Exercise description: After locating the line with "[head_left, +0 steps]" in the entries below, output it and each following line up to and including the line with "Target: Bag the", exactly and without pictures.

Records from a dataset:

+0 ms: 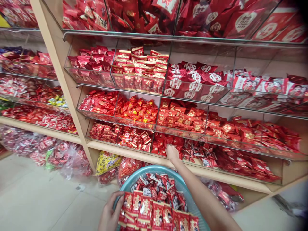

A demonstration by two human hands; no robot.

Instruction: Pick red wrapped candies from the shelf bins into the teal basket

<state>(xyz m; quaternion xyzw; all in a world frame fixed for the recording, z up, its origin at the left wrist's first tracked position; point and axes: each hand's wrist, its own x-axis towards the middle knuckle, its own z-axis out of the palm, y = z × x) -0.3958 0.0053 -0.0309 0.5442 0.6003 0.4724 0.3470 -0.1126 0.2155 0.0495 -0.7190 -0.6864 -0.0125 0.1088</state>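
Near: left hand [112, 210] grips round teal plastic basket [154, 167] | far: right hand [172, 152] reaching small red packets [160, 142], can't tell grip | needs careful fingers

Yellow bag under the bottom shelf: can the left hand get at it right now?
Likely not while the left hand holds the rim of the teal basket; once it lets go, the front of the yellow bag looks unobstructed.

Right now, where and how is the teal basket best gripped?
Basket: by the rim, one hand per side, coming from outside. The rim curves clear around the heaped packets, which block an inside grip. The left hand is on its left edge; the right hand is up at the shelf bin, so I'd bring that to the right edge.
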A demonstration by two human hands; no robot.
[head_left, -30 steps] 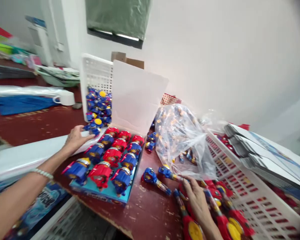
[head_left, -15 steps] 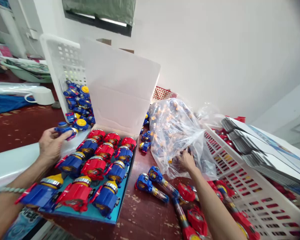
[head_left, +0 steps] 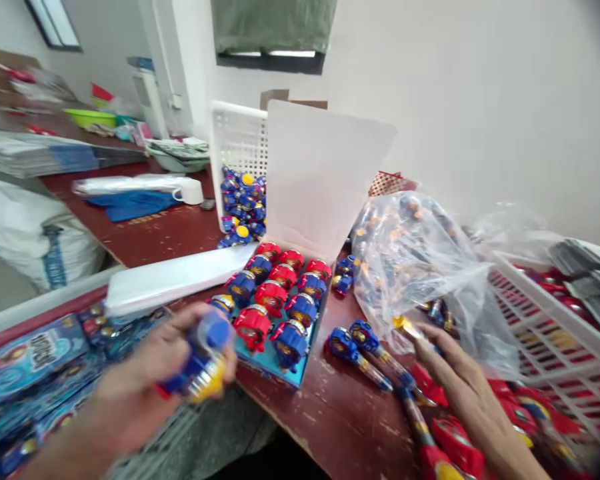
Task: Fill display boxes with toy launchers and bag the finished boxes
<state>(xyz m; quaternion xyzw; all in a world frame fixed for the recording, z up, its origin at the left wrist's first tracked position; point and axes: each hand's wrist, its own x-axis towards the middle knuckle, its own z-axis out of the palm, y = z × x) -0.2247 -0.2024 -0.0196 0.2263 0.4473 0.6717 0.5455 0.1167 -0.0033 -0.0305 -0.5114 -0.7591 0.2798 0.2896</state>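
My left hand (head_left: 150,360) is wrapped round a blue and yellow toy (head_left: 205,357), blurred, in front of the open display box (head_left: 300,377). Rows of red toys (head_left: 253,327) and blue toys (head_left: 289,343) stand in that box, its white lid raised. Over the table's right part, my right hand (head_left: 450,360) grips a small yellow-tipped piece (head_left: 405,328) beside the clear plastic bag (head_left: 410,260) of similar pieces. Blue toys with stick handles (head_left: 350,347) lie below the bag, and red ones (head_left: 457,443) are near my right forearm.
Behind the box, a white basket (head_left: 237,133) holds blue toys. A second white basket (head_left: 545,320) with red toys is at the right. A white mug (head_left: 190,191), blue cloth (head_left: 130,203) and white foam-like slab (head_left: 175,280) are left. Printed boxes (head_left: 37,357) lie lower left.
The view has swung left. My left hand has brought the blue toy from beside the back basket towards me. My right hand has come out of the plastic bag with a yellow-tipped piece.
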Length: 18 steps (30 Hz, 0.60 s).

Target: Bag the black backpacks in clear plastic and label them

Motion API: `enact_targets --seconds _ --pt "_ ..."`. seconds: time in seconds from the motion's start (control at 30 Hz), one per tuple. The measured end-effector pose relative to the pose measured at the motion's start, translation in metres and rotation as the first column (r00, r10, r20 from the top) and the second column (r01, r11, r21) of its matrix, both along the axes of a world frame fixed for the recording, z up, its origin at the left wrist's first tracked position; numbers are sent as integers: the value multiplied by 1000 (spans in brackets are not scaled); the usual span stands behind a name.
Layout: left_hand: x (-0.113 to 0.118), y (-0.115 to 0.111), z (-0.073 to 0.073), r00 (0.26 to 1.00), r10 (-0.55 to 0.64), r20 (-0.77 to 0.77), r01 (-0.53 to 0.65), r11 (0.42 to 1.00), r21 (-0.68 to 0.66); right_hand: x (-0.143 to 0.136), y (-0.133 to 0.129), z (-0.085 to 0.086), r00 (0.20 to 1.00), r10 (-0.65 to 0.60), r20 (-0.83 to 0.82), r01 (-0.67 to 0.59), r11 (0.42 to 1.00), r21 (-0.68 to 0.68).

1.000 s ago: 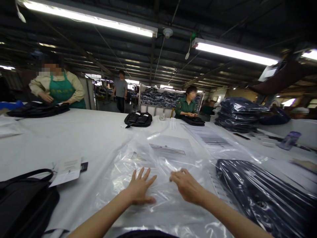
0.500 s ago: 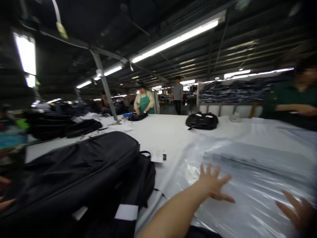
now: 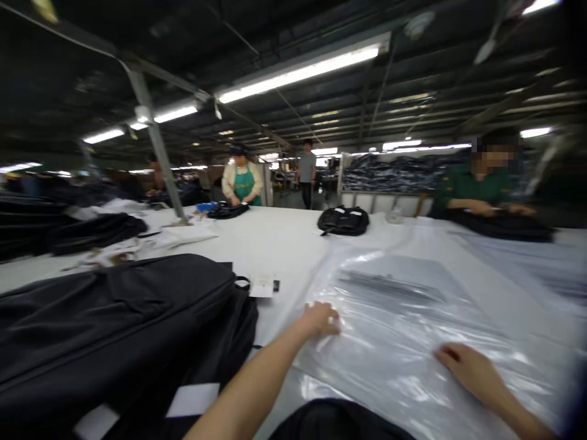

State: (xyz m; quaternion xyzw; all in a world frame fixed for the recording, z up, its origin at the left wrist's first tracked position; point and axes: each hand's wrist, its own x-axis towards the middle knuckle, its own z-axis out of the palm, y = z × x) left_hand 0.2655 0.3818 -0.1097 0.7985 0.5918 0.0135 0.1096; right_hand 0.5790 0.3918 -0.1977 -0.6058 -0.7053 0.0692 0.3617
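A large clear plastic bag [image 3: 394, 324] lies spread over the white table, wrinkled and shiny. At its left edge, the fingers of my left hand [image 3: 322, 320] are curled in and closed on the plastic. My right hand [image 3: 474, 371] is lower and to the right, its fingers bent together on the bag's surface. Left of my left arm lies a big black backpack [image 3: 137, 305] with white tags at its near side. Part of another black item [image 3: 339, 421] shows at the bottom edge, below the bag.
A paper tag [image 3: 262, 286] lies beside the backpack. Farther back on the table [image 3: 275, 238] is a smaller black bag [image 3: 343, 220]. A co-worker in green [image 3: 486, 189] handles a black item at right; a person in a green apron [image 3: 243, 183] works across the table. A metal post [image 3: 158, 146] rises at left.
My view has turned right. My left hand has gone from spread fingers over the plastic to a closed grip at its left edge. My right hand has come into fuller view, fingers now bent together.
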Motion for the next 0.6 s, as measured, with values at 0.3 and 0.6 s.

Answer box:
[head_left, +0 steps] 
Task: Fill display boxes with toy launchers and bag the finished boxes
<state>(xyz m; quaternion xyzw; all in a world frame fixed for the recording, z up, its origin at the left wrist's first tracked position; point and axes: each hand's wrist, its own x-axis towards the middle knuckle, its own z-axis out of the palm, y = z × x) -0.2247 -0.2024 -0.0196 0.2263 0.4473 0.6717 0.5455 0.1167 -0.0033 -0.0305 -0.5114 -0.7591 0.2798 0.2896</state>
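My left hand (head_left: 150,360) is wrapped round a blue and yellow toy (head_left: 205,357), blurred, in front of the open display box (head_left: 300,377). Rows of red toys (head_left: 253,327) and blue toys (head_left: 289,343) stand in that box, its white lid raised. Over the table's right part, my right hand (head_left: 450,360) grips a small yellow-tipped piece (head_left: 405,328) beside the clear plastic bag (head_left: 410,260) of similar pieces. Blue toys with stick handles (head_left: 350,347) lie below the bag, and red ones (head_left: 457,443) are near my right forearm.
Behind the box, a white basket (head_left: 237,133) holds blue toys. A second white basket (head_left: 545,320) with red toys is at the right. A white mug (head_left: 190,191), blue cloth (head_left: 130,203) and white foam-like slab (head_left: 175,280) are left. Printed boxes (head_left: 37,357) lie lower left.
The view has swung left. My left hand has brought the blue toy from beside the back basket towards me. My right hand has come out of the plastic bag with a yellow-tipped piece.
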Length: 18 steps (30 Hz, 0.60 s).

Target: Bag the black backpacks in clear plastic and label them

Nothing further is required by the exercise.